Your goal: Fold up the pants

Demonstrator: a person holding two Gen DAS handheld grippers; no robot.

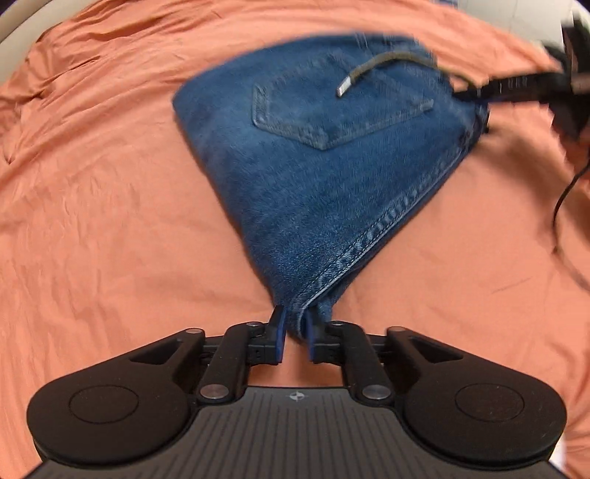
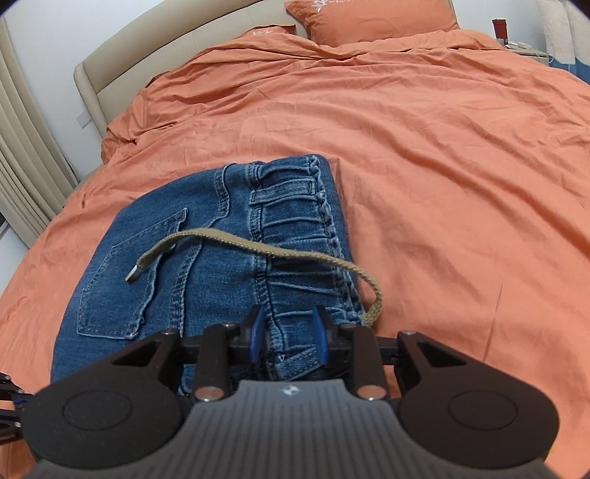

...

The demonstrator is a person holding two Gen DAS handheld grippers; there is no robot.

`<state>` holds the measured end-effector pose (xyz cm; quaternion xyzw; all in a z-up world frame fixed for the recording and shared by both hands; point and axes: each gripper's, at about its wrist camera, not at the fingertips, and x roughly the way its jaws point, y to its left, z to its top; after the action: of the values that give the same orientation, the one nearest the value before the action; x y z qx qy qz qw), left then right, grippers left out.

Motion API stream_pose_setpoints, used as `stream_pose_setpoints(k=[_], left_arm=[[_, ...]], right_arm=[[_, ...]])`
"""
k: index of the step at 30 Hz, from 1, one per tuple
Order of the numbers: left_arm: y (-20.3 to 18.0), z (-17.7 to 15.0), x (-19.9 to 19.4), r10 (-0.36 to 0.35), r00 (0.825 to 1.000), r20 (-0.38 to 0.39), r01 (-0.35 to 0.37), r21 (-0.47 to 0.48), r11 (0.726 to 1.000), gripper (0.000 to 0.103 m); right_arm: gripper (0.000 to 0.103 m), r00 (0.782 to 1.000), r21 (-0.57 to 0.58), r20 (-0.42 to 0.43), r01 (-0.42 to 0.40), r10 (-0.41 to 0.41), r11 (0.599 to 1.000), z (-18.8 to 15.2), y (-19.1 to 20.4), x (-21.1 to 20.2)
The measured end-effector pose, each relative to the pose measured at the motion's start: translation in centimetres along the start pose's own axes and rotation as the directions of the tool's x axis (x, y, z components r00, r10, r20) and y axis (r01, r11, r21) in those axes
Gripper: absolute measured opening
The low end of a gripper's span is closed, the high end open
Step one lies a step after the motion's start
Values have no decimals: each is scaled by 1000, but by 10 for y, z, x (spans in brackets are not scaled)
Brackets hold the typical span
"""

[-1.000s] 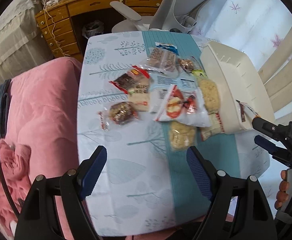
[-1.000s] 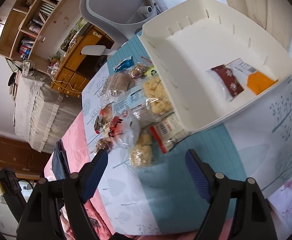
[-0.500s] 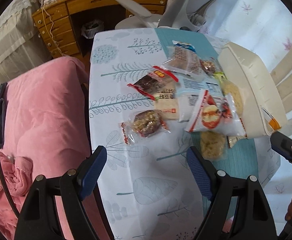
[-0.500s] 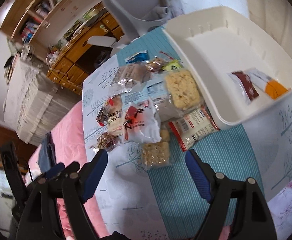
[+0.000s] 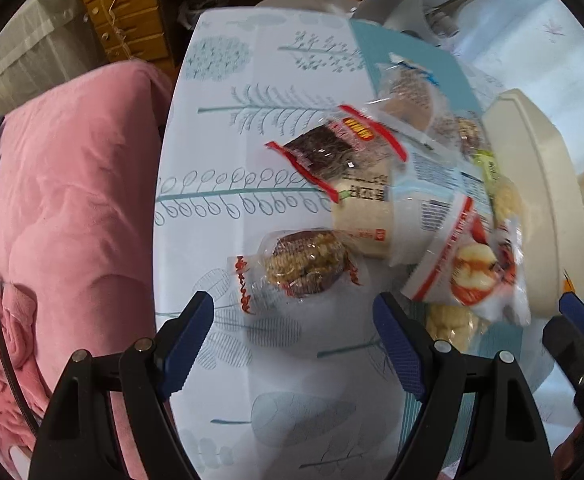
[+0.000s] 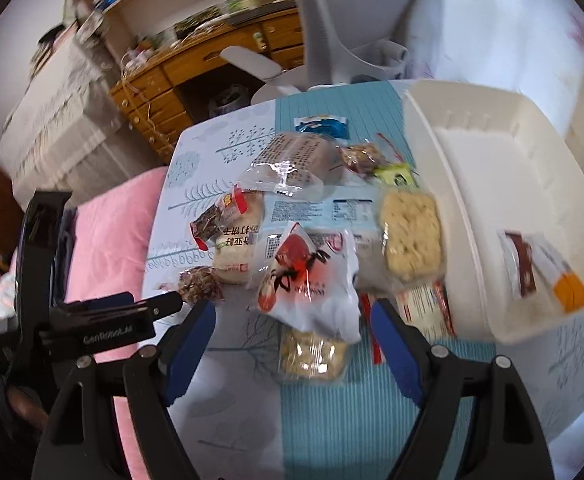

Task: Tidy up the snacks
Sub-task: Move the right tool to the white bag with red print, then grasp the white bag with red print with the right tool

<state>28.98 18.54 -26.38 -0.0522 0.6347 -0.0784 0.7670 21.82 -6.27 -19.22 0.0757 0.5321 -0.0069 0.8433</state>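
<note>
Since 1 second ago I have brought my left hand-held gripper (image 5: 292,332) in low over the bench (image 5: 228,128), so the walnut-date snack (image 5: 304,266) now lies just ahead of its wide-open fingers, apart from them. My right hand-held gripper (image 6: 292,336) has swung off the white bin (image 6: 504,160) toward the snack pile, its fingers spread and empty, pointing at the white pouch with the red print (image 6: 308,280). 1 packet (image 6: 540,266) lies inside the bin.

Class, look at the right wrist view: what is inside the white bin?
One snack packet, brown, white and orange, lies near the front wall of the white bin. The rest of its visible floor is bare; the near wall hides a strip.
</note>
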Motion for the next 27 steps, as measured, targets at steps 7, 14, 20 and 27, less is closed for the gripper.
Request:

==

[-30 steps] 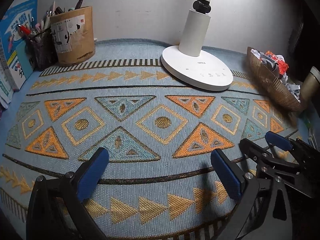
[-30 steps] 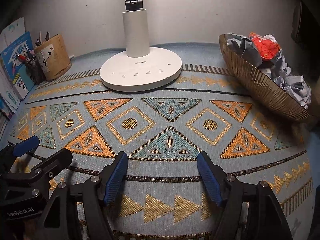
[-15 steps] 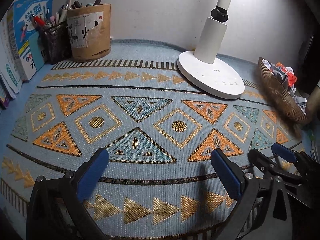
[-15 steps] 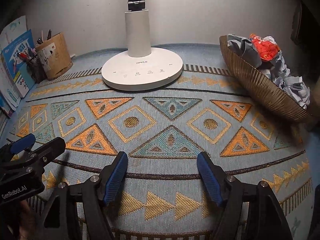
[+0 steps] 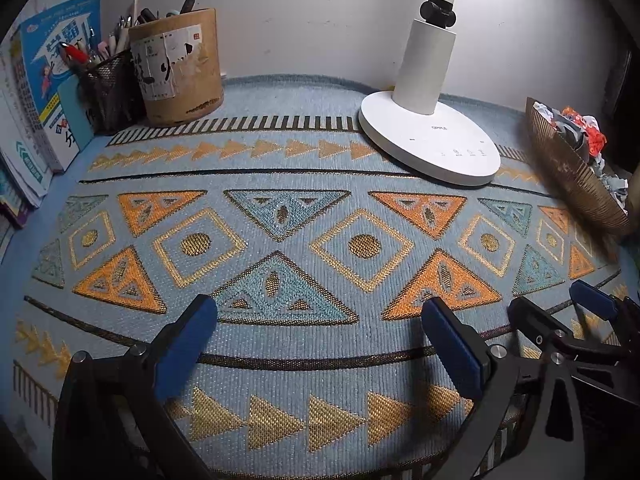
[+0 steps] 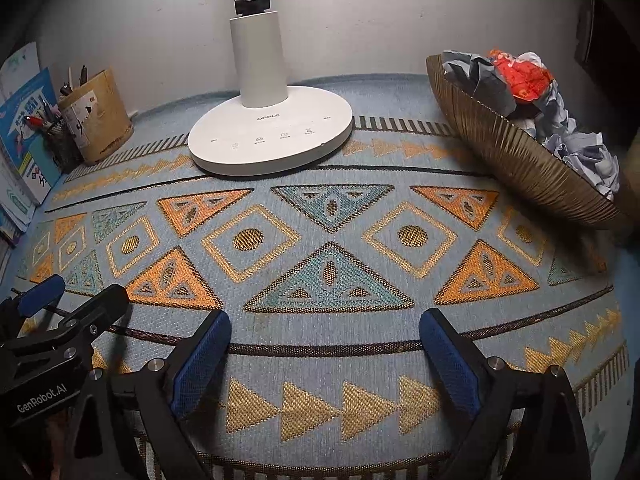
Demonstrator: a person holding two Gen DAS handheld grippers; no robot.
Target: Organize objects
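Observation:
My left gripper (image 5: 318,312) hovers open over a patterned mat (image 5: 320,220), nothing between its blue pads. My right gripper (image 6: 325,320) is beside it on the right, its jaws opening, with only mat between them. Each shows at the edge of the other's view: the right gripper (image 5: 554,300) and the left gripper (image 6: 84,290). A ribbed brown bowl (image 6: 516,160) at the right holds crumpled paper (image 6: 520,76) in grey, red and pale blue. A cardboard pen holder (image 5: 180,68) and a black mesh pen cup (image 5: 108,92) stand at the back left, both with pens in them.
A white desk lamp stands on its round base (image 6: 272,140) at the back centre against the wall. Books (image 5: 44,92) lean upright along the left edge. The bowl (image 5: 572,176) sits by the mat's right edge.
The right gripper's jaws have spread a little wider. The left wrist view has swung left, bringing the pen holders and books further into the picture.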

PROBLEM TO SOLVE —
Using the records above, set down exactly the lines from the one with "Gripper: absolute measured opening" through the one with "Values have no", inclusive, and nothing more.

TASK RESULT —
Gripper: absolute measured opening
The low end of a gripper's span is closed, the high end open
Step one lies a step after the motion's start
Values have no decimals: each is scaled by 1000, but by 10 for y, z, x (spans in brackets are not scaled)

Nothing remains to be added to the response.